Sometimes I wonder if Paltrow actually uses her perch at her website as an act of sour aggression. She can’t be so dumb as not to realize that when she raves about $400 silk T-shirts and $10,000 room make-overs she’s rubbing our noses in it, all the while seemingly “surprised” if you’d think these are little more than small splurges. She must realize that ordinary people don’t have nannies and assistants, and don’t hire decorators to do their house. She has played some ordinary people in movies, after all.
Some critics call her tone-deaf. I think it goes a lot deeper than that. Gwyneth Paltrow, under the sunny exterior, has contempt for the plain, boring people who have made her rich and famous—something Welsey Shaw, for all her shortcomings, does not.
Her GOOPsite is a plethora of “look how superior I am to you”-ness. She famously condemned Americans for being shallow materialists—“…I was at a party and a girl looked at me and said, ‘Oh, my God! Are those Juicy jeans that you’re wearing?’ … I have to get back to Europe.”—and then opened a retail store in L.A. that extols exactly that kind of conspicuous consumption. There are people who genuinely want to share something that makes their lives better. And there are people who want to tell you about the great things they have knowing you probably can’t have them yourself. They will listen to you talk about how stressful just getting by can be, and then recommend a month of golf in Hawaii as the cure.
Gwyneth is that second kind. She enjoys diminishing you even as you line up to see her films or buy items from the product lines she hawks. Her perfection is pointless without an audience.
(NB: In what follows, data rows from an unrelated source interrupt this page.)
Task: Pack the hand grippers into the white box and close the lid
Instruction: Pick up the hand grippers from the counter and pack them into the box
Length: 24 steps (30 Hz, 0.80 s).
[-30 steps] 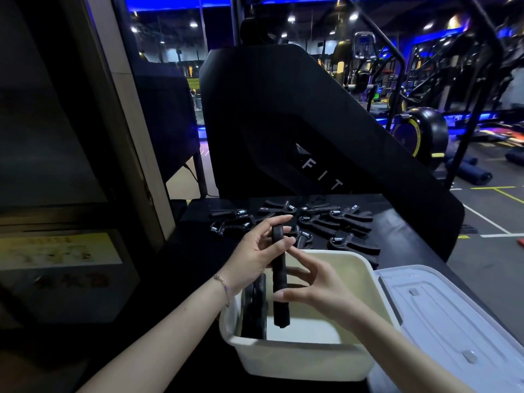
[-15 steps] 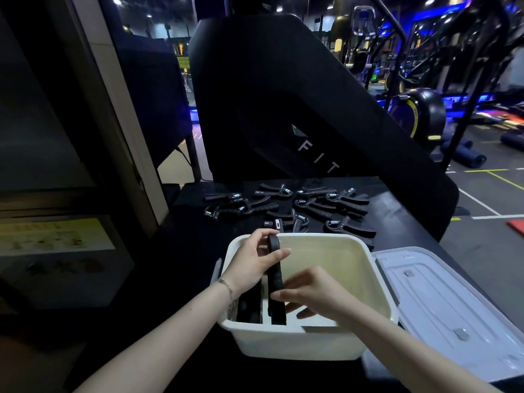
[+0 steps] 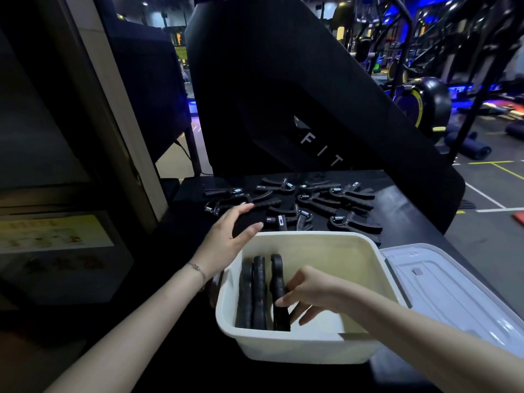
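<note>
Left hand (image 3: 226,239) hovers, fingers spread (empty); right hand (image 3: 309,293) pinches a gripper (image 3: 279,290) in the box (image 3: 312,347).

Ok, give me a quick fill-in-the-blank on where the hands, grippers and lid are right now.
1. The right hand is inside the white box, touching the ____ of three upright grippers.
2. The left hand reaches, fingers open, toward the loose grippers on the ____ table.
3. The lid lies to the ____ of the box.

Missing words: rightmost; black; right
</note>
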Each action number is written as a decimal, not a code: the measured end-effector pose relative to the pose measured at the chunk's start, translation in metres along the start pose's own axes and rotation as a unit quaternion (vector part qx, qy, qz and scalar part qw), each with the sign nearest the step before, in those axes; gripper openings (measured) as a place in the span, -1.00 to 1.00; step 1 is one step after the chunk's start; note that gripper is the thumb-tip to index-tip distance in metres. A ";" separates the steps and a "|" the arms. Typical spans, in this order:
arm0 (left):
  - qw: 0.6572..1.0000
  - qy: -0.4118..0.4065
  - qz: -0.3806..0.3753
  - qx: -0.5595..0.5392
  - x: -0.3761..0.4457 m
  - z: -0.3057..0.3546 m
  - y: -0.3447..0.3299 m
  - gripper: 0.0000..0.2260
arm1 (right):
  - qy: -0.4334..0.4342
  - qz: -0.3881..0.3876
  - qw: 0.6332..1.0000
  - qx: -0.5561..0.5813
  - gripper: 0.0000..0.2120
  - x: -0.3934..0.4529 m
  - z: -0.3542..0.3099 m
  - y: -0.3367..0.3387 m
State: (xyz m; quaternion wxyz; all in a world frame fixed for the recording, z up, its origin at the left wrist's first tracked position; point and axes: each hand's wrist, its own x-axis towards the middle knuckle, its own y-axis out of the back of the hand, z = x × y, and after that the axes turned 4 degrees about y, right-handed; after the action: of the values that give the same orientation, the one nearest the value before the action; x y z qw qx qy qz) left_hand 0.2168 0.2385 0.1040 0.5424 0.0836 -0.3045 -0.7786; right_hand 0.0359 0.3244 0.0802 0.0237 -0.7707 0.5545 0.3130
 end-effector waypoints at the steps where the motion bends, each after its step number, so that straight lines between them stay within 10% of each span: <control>1: 0.999 -0.013 -0.004 0.048 0.002 -0.006 0.003 -0.45 | -0.003 -0.007 1.000 -0.004 -0.74 0.003 -0.002 -0.002; 24: 0.856 -0.140 -0.175 0.465 0.132 -0.047 -0.021 -0.40 | -0.012 -0.093 0.996 0.007 -0.83 0.029 -0.002 -0.001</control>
State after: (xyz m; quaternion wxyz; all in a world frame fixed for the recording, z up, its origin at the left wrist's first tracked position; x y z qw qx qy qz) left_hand 0.1696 0.1071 0.0805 0.2464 0.2678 -0.6842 -0.6321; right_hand 0.0436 0.2994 0.0667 0.0648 -0.8152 0.4819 0.3147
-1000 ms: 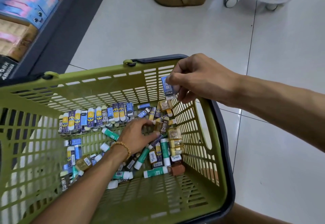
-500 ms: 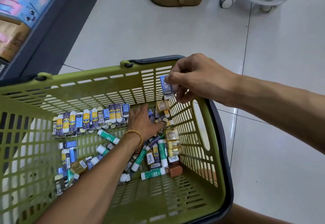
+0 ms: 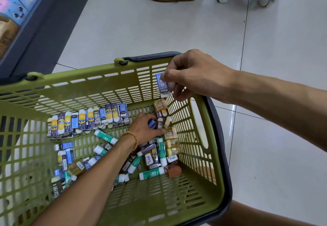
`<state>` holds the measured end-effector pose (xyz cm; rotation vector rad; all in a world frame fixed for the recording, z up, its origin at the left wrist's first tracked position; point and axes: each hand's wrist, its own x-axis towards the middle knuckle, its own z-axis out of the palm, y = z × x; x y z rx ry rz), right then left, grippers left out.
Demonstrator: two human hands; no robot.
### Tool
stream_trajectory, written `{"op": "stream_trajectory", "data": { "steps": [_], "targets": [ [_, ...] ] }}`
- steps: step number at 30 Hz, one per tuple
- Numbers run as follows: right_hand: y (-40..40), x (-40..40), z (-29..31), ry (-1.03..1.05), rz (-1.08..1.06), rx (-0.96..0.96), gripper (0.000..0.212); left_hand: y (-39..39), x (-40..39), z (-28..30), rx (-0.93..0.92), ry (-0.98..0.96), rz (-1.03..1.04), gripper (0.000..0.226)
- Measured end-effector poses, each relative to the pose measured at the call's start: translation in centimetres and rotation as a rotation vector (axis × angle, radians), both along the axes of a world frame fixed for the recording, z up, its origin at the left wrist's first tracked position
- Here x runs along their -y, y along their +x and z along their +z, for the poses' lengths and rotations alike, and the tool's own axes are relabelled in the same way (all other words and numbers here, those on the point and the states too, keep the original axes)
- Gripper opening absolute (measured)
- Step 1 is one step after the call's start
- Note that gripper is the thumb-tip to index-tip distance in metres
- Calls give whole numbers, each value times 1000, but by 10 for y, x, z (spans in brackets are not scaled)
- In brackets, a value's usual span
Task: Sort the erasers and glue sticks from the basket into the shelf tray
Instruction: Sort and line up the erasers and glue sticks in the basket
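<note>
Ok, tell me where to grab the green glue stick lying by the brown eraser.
Pinch the green glue stick across its green barrel, coming straight down from above. It lies flat on the basket floor with bare floor in front, while the brown eraser crowds its right end.

Both bare forearms are out in front of the person, reaching forward and down. The left forearm runs up from the lower left, a wooden bead bracelet (image 3: 131, 137) circling its wrist. The left hand (image 3: 144, 128) is low, palm down, back of the hand up, a ring on one finger, its fingers curling round a small blue-wrapped eraser (image 3: 151, 124). The right forearm comes in from the right edge, angled across and higher than the left. The right hand (image 3: 196, 73) hangs knuckles up, wrist bent slightly down, thumb and fingertips pinching a small blue rectangular eraser (image 3: 163, 85) that stands nearly upright below them, the other fingers tucked beneath.
</note>
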<state>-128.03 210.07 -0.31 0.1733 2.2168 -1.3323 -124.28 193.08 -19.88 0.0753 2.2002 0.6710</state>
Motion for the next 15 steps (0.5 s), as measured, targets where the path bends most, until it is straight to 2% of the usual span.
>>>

After all, if a perfect tree fell perfectly in the perfect forest and there was no one to hear it, there’d be no sound.
No wonder Harvey Weinstein stopped letting her use the Miramax jet. She probably kept leaving gum under the seat.
She has stated that she only lets her children watch TV if it’s in French or Spanish. This might not be so hard to swallow if she practiced what she preached, but she continues to do American films and television, and cash hefty American paychecks for doing it.
In a way I feel sorry for her. She’s an empty vessel. There’s nothing there, no soul, just macrobiotic Kabala. And the narcissistic desire to be envied. Our attention—I was about to say approval, but she doesn’t care about approval, only attention—is what drives her.
Since she’s so into speaking French, I wonder if she knows the phrase faux pas.
Really, Gwynnie, perhaps you should let everyday people give advice to everyday people.